**Brief**.
Identify, in the records below, every line where the string "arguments" appears, and copy each such line.

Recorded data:

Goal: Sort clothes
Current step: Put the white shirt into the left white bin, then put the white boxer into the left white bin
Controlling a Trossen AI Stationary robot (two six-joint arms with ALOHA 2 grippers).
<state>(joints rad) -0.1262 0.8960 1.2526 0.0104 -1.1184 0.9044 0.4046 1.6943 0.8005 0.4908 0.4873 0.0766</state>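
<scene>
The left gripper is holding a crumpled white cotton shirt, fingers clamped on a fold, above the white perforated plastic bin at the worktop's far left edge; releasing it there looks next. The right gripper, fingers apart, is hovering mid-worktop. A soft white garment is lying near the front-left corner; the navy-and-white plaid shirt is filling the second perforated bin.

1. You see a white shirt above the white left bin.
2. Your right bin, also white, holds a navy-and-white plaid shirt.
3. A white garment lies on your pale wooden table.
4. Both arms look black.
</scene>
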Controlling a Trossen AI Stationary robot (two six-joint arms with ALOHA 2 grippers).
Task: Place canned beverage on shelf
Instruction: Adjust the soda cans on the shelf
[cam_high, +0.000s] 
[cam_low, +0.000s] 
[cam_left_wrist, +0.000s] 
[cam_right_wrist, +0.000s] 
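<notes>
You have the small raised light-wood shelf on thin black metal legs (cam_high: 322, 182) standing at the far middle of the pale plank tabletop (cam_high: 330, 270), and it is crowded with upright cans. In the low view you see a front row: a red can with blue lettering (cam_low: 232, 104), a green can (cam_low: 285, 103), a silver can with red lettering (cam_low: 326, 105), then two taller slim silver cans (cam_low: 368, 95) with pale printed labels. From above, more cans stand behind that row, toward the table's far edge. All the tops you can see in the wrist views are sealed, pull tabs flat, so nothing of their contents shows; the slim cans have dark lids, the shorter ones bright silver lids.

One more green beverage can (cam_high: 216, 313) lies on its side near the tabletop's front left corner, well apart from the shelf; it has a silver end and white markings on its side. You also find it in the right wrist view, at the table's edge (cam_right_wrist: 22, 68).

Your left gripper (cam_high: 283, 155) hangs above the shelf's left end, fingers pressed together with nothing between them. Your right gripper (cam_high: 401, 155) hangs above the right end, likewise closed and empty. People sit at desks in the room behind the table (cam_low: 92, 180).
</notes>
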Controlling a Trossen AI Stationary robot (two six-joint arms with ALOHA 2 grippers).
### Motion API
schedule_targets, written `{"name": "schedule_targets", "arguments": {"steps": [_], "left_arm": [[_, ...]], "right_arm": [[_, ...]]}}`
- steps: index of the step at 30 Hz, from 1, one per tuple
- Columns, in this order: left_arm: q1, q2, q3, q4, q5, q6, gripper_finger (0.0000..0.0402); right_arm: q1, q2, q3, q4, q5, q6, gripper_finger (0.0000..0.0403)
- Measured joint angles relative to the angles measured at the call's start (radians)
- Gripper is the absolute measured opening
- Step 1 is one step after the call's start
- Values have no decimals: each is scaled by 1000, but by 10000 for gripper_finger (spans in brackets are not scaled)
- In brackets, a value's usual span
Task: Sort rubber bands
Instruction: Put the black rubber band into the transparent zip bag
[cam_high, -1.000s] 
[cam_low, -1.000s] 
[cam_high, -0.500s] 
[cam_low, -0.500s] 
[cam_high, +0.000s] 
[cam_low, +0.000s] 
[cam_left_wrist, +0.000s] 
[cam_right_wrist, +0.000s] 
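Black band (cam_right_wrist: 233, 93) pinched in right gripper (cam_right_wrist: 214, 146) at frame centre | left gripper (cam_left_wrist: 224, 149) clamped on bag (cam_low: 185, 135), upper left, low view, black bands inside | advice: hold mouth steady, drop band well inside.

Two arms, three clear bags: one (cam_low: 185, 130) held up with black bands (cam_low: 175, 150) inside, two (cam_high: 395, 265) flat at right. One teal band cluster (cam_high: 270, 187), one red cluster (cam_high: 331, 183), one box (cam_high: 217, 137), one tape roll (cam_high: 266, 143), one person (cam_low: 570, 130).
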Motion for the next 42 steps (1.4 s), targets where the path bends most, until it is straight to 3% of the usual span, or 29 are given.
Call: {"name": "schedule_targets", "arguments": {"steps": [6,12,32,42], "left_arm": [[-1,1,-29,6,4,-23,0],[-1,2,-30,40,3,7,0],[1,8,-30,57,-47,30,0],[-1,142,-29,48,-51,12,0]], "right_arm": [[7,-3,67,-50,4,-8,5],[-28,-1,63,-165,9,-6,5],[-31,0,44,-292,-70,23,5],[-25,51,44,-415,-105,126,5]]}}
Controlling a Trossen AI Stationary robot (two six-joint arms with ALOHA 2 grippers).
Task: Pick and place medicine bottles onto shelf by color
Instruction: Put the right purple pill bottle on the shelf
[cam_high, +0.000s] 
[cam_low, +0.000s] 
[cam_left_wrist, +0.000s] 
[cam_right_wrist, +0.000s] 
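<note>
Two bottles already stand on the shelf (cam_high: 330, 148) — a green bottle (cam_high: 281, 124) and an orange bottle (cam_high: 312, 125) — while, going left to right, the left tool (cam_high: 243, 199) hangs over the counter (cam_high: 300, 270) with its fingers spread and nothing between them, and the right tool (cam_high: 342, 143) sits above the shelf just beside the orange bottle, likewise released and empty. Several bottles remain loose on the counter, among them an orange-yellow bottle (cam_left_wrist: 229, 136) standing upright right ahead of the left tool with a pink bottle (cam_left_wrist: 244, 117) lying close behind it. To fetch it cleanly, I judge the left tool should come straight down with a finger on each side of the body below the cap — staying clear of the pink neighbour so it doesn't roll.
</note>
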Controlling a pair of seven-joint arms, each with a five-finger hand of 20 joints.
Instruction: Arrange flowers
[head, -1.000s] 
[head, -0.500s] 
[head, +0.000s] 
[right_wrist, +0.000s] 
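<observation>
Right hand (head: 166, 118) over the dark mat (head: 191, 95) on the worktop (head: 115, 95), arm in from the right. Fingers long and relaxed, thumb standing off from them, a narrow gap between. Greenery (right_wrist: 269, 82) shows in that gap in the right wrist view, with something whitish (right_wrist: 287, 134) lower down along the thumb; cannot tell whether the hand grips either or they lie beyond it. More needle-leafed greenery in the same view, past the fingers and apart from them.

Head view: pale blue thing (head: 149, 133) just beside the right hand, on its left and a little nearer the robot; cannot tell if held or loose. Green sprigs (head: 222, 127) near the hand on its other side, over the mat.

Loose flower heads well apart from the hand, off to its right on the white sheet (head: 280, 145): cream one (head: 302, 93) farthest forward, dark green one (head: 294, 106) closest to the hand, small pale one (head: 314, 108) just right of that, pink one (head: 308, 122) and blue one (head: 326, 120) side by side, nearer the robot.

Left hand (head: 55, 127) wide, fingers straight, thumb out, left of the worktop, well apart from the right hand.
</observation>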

**Answer to this task**.
schedule_targets, written `{"name": "schedule_targets", "arguments": {"steps": [_], "left_arm": [[_, ...]], "right_arm": [[_, ...]]}}`
Call: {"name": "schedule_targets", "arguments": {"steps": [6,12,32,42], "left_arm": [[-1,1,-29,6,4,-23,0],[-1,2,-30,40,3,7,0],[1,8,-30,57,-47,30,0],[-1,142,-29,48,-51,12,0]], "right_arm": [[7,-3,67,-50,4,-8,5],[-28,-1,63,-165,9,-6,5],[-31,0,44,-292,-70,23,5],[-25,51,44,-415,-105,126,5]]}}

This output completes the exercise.